A meta central de inflação é de 3%, com um limite de tolerância que vai até 4,5%. Com a projeção atual em 4,31%, o Brasil se aproxima perigosamente do teto estabelecido pelo Conselho Monetário Nacional (CMN).
Para tentar conter essa alta, o Banco Central utiliza a Taxa Selic. Na última reunião, o Copom reduziu os juros em apenas 0,25 ponto percentual, fixando a taxa em 14,75% ao ano. Antes do agravamento das tensões entre Irã e Israel, a expectativa do mercado era de um corte mais agressivo, de 0,5 ponto.

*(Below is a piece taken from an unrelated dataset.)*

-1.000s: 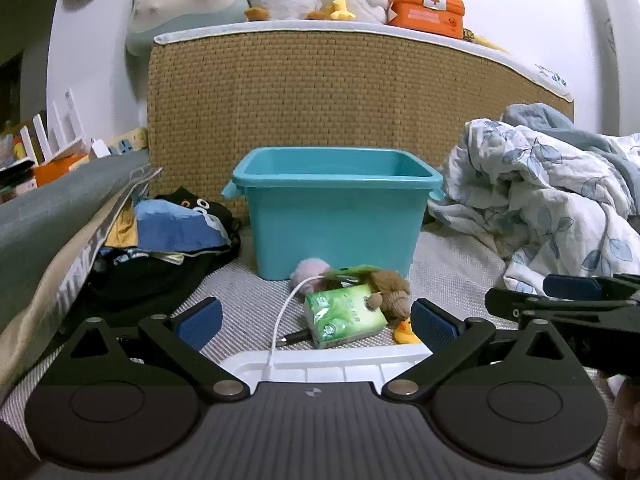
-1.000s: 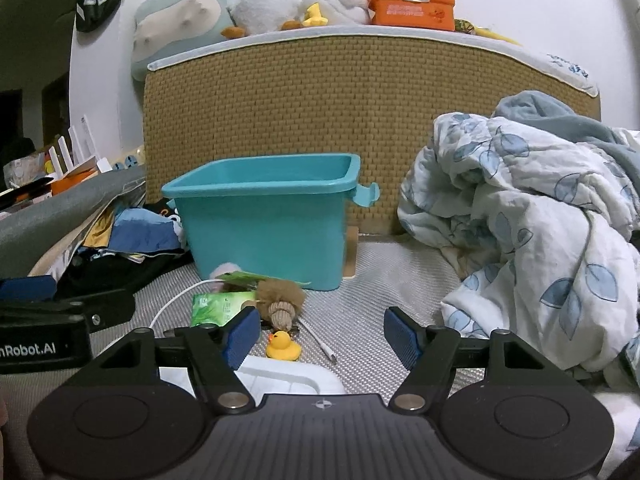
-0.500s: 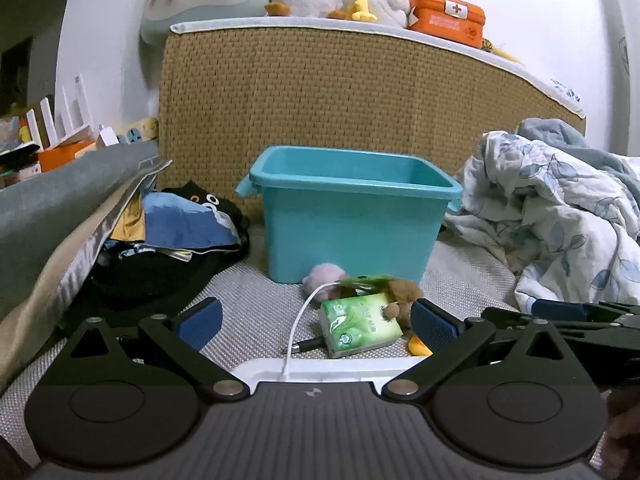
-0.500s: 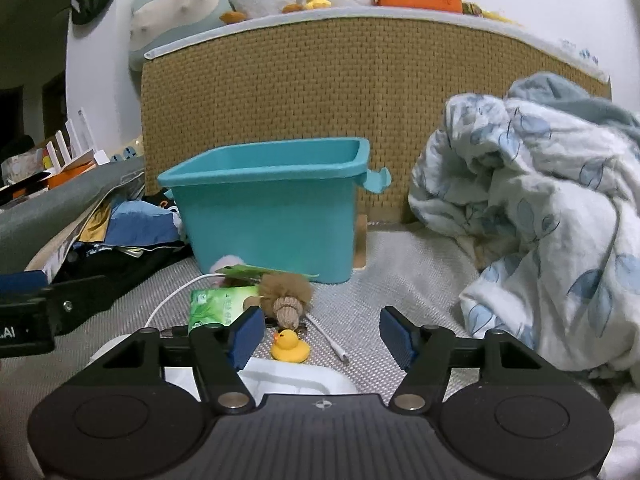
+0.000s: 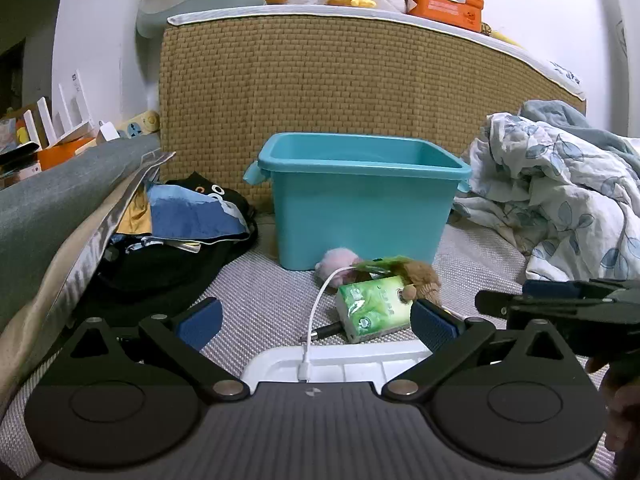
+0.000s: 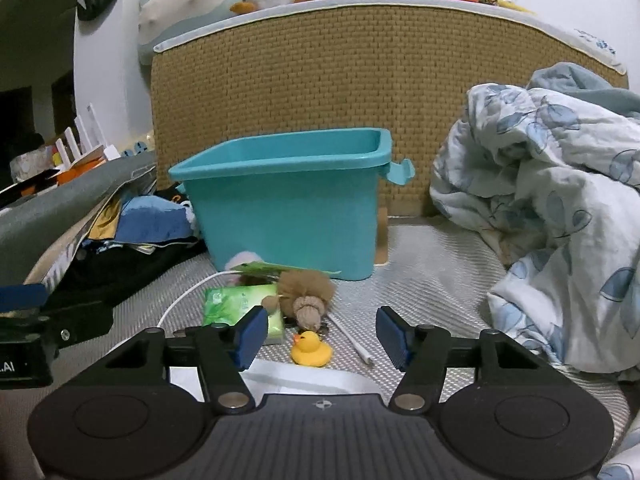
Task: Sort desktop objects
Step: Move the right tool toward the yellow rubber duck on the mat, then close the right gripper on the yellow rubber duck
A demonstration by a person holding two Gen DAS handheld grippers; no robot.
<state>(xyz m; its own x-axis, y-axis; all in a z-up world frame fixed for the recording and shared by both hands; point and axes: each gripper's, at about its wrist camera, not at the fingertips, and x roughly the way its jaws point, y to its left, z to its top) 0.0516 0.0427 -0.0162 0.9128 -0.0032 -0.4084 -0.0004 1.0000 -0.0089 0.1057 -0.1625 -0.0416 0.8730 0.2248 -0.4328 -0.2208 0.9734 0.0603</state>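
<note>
A teal bin [image 5: 362, 200] [image 6: 288, 208] stands on the grey mat before the woven headboard. In front of it lie a pink plush [image 5: 338, 262], a green tissue pack [image 5: 374, 307] [image 6: 240, 304], a brown plush toy [image 6: 306, 294] [image 5: 424, 276], a yellow rubber duck [image 6: 310, 348], a white cable [image 5: 322, 300] [image 6: 356, 346] and a white tray [image 5: 340, 362]. My left gripper [image 5: 316, 322] is open above the tray, a little short of the tissue pack. My right gripper [image 6: 320, 338] hangs over the duck; its jaws are closing, the pads clear of the duck.
A crumpled floral duvet [image 6: 560, 200] [image 5: 560, 192] fills the right side. Dark clothes and a blue cloth [image 5: 188, 216] pile at the left beside a grey cushion [image 5: 60, 200]. Plush toys and an orange first-aid box [image 5: 446, 0] sit on the headboard.
Both grippers have edged forward toward the bin and the objects, which look larger now. The right gripper's jaws have narrowed a little.
</note>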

PIB e crescimento econômico
Apesar da pressão inflacionária, a estimativa para o crescimento da economia brasileira (PIB) em 2026 teve um leve ajuste positivo, passando de 1,84% para 1,85%. O país vem de uma sequência de cinco anos de crescimento, tendo fechado 2025 com uma expansão de 2,3%, impulsionada principalmente pelo setor agropecuário.
Dólar e Câmbio
A moeda norte-americana também segue em patamares elevados. A previsão do mercado para o fechamento deste ano é de que o dólar fique cotado em R$ 5,40. A alta da moeda estrangeira é um dos fatores que mais pressionam os preços internos, já que encarece insumos importados e combustíveis.